私が来たときにはすでに、天地がひっくり返ったような大騒ぎになっていた。いえ、まさしく死後の世界に天変地異が起きたのでしょう。まどろみから叩き起こされた瞬間に『死』という現実を突きつけられて、パニックになってしまった人が大勢いたの。
誰も、川のほうなんて見向きもしない。泣いて、喚いて、絶望して顔を覆う。
芋洗いの状態が見るに堪えなくて、秩序を敷くことにしたわ。肉体を失った今となっては男も女も関係ないし、ここでは特に精神力がものを言うみたい。とはいえ、自分の発した一喝が、ヴァルターが振り回した戦斧みたいに周りにいる魂たちを薙ぎ払ったのにはびっくりしたけれど。

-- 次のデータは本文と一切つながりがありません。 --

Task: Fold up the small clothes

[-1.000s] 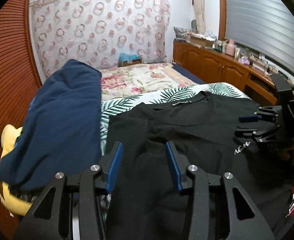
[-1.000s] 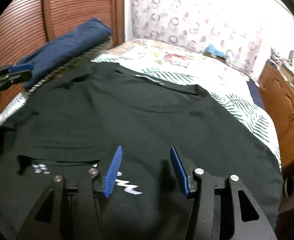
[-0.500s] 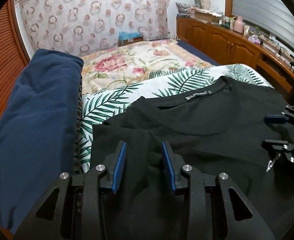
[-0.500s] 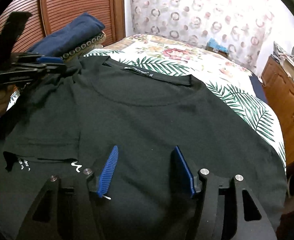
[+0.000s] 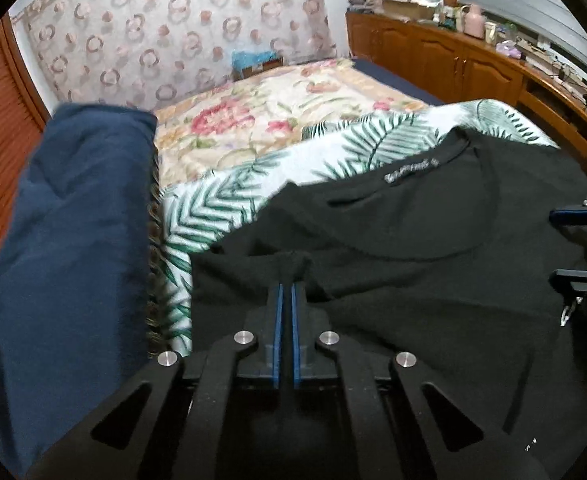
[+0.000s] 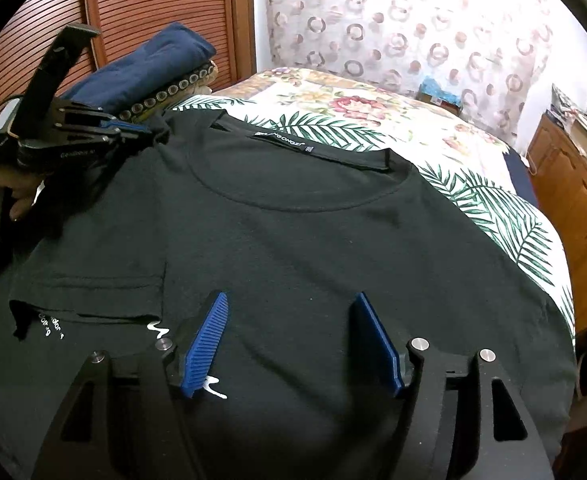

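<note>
A black T-shirt [image 6: 293, 240] lies spread on the bed, collar toward the far side, one sleeve folded in at the left. It also shows in the left wrist view [image 5: 413, 280]. My left gripper [image 5: 286, 286] is shut on a pinch of the shirt's shoulder fabric; it also appears in the right wrist view [image 6: 149, 132] at the shirt's left shoulder. My right gripper [image 6: 291, 300] is open just above the shirt's lower middle, with nothing between its blue pads; it also shows in the left wrist view [image 5: 551, 246] at the right edge.
A folded navy cloth [image 5: 73, 240] lies left of the shirt on a stack [image 6: 165, 92] by the wooden slatted door [image 6: 153, 12]. The bed has a palm-leaf sheet [image 6: 493, 208] and a floral cover [image 5: 273, 112]. Wooden cabinets [image 5: 453, 56] stand at the right.
My left gripper has closed from open onto the shirt's shoulder fabric. The right gripper stays open and has shifted little over the shirt.
</note>
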A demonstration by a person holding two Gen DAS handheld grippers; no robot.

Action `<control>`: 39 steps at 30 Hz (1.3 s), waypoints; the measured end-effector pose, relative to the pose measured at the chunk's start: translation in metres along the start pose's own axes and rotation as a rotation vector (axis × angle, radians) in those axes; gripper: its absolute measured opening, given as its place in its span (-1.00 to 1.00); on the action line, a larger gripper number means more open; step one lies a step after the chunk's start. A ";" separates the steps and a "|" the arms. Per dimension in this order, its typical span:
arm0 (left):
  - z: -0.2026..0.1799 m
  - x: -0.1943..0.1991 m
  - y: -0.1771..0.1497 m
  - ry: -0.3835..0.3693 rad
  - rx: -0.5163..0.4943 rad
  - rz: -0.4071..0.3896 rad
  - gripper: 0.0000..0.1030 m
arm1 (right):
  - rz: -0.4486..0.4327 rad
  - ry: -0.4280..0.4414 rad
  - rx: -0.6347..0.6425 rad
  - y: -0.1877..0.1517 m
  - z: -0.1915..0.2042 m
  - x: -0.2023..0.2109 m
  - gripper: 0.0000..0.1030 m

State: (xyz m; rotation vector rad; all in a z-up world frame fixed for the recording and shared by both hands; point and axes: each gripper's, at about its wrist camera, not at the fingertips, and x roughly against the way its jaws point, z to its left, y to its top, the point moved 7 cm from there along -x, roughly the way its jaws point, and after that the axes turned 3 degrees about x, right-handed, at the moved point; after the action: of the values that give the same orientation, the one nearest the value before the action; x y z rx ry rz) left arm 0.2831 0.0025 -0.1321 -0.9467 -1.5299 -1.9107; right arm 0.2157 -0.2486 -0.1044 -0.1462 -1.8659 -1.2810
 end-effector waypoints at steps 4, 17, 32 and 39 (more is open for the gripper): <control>0.025 0.029 0.016 0.019 0.053 -0.087 -0.92 | 0.002 -0.006 0.003 0.000 0.001 0.000 0.36; 0.099 0.035 0.026 0.100 0.205 -0.160 -0.92 | 0.003 -0.005 0.001 0.000 0.001 0.000 0.41; 0.073 0.077 0.003 0.028 0.197 -0.253 -0.20 | 0.008 -0.016 -0.008 -0.001 -0.001 0.000 0.50; 0.042 0.100 -0.016 -0.042 0.182 -0.288 0.49 | 0.008 -0.018 -0.008 -0.001 -0.001 0.000 0.52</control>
State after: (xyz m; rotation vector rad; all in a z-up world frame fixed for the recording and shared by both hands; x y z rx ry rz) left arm 0.2167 0.0506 -0.0585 -0.7227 -1.9151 -1.9077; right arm 0.2157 -0.2499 -0.1047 -0.1704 -1.8740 -1.2855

『死後の安寧と魂の救済』という大義のもと、迷える魂たちを一カ所に集めて、順番に送っていくことにしたの。生前軍人だった者たちを真っ先に取り込んだのが功を奏したわね。おかげで死後の世界もだいぶ落ち着いたわ。
夜明けも日没もない世界だけど。
今日も今日とて、大河を遡上して星に還っていく魂たちを、私は見送る。
ここで待ち続ける。私とヴァルター、そしてアムリタ。三人が揃うときを。
だけどもしも、ヴァルターより先にアムリタがここへ来ることがあったなら。
その魂が、寂しさで縮こまって、孤独に疲れ果てているようなら。
そのときはね、力いっぱい振りかぶって、現世にあなたを投げ返してやるわ。
アムリタ。
ひとりで死ぬなんて許さない。
ヴァルターを看取って、家族みんなに見送られて、あなたは逝くの。
そうしたら今度こそ、また三人で集まりましょう。
子ども達を寝かしつけたあとヴァルターの部屋に集まって、夜遅くまで楽しく語り合ったあの頃のように。これまでのことを話す時間はいくらでもあるわ。
そのときを待ちながら、私は旅立つ魂たちに手を振る。
――新しく生まれるすべての魂に、祝福があらんことを。